I’m Mapbox CEO Eric Gundersen, And This Is How I Work

I’m Mapbox CEO Eric Gundersen, And This Is How I Work

You might not recognise the name Mapbox, but you’ve seen the company’s work in services from CNN, Snapchat, Instacart, and the Weather Channel. (You can also use it to make a pretty lock screen.)

Eric Gundersen started Mapbox after building open source mapping tools for international development agencies like Doctors Without Borders. We talked to him about his mobile workspace – he recently replaced his laptop with an iPad – and about putting his whole team on GitHub.


Name: Eric Gundersen
Location: San Francisco, CA
Current Gig: CEO, Mapbox
One word that best describes how you work: Mobile
Current mobile device: iPhone X
Current computer: iPad Pro with a backup Macbook

What is your working process like?

I push people to solve root problems. I like teams to be highly collaborative. The best ideas come from diverse groups working side by side to solve truly complex issues.

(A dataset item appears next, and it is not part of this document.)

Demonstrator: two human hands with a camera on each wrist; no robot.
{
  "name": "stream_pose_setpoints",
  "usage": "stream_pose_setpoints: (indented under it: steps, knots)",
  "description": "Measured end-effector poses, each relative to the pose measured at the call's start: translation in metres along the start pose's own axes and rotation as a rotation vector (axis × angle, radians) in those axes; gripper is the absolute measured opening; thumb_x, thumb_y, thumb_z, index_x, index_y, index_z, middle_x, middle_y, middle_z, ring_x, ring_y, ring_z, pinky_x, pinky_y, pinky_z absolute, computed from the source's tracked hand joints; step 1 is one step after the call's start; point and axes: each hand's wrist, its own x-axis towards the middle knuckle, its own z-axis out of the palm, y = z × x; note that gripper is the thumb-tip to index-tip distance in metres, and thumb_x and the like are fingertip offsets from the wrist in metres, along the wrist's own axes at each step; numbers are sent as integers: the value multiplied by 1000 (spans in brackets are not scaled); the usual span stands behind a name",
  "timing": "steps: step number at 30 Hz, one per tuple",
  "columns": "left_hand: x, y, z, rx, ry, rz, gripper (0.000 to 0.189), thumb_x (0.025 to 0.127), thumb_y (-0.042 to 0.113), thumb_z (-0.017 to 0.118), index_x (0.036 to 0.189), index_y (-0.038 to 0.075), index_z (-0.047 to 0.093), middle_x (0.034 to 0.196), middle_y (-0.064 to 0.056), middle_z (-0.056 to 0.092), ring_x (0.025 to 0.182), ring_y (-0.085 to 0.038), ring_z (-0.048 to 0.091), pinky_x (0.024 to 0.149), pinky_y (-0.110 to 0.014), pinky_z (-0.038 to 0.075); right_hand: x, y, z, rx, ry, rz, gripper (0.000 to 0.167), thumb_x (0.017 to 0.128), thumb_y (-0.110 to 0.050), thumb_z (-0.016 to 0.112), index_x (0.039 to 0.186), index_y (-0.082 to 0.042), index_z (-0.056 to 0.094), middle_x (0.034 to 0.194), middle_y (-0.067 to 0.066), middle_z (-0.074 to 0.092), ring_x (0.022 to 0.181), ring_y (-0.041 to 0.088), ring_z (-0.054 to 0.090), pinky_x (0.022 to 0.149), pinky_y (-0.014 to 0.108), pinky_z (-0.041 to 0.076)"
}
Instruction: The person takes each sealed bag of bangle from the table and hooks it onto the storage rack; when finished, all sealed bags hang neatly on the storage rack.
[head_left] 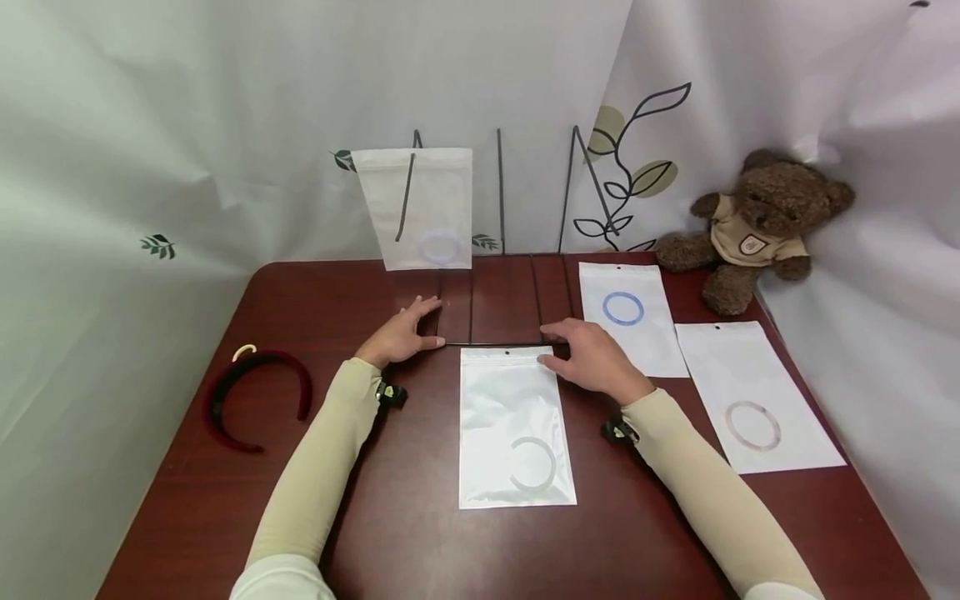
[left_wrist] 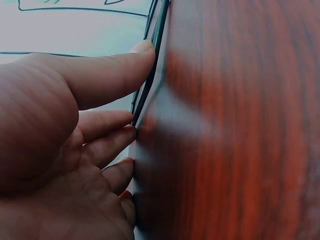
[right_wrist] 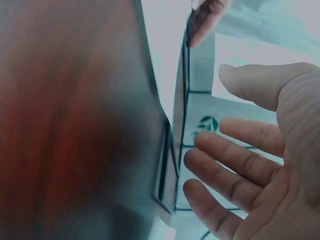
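Observation:
A black wire display rack (head_left: 471, 302) stands at the table's back, its base flat on the wood. From its left prong hangs a white zip bag (head_left: 382, 204) with a faint ring shape. My left hand (head_left: 397, 336) is at the front left corner of the base, its thumb touching the wire and its fingers extended. At the front right corner is my right hand (head_left: 596, 354), fingers spread and relaxed, nothing gripped. Between the hands, just in front of the rack, a silvery zip bag (head_left: 495, 433) showing a grey C-shaped item lies flat, its top right corner near my right thumb.
A bag with a blue ring (head_left: 611, 358) and one with a pinkish ring (head_left: 720, 367) lie at right. A brown teddy bear (head_left: 780, 200) sits at the back right corner. At left are a dark red headband (head_left: 303, 383) and a small gold-coloured hoop (head_left: 243, 349).

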Motion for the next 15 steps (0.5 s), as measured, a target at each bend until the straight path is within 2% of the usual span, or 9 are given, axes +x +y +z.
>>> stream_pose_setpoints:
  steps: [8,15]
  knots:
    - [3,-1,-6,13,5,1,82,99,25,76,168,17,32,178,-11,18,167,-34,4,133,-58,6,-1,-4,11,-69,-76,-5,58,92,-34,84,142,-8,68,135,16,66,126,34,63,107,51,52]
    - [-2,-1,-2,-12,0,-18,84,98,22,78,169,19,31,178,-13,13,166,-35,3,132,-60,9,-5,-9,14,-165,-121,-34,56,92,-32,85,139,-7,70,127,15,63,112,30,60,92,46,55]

Take us through a recent workday.

I started in the office reviewing data updates to our logistics and navigation product, did a fireside chat keynote at a software conference in the afternoon, and hosted the deputy mayor of DC at the office in the evening for a discussion on diversity and inclusion. That was a busy day.

What apps, gadgets, or tools can’t you live without?

Dropbox Paper has changed the way I think. It’s nearly perfect on an iPad taking off on a flight to Minsk, and I use it with my team to live-direct my day, from meetings to follow-ups and reminders.

What’s your workspace setup like?

My desk is a docking station for charging things. I mostly work around the office, embedding with a product team on a sprint, in a meeting with customers or recruits – or flying to do the same in DC or our offices across the world.

What’s your best shortcut or life hack?

Booking roundtrip tickets with a far-out return flight is often cheaper than one ways.

I’m Mapbox CEO Eric Gundersen, And This Is How I Work
Photo: Mapbox

Take us through an interesting, unusual, or finicky process you have in place at work.

We run our communications on GitHub. Not just our engineers, but everyone. It is all those things, but there’s something special about loosely coupled open systems that allow us to scale fast.

How do you keep track of what you have to do?

I have a Dropbox Paper doc where my team and I list the most important things I need to focus on each day – I cross things off – they fill it up.

How do you recharge or take a break from work?

I travelled 482,803km last year but only missed one weekend at home with the boys. I love that we can make a beach day work in January in SF.

Is there anything else you’d like to add that might be interesting to readers and fans?

We started out consulting for NGOs like the World Bank, UN, Doctors Without Borders – I spend two cycles in Afghanistan helping the US State Department monitor election results.

Where we were mapping, the maps were blank, so we had to get good at live mapping the world and visualising complex data. Those experiences are in our DNA as a company and core to what makes our product great.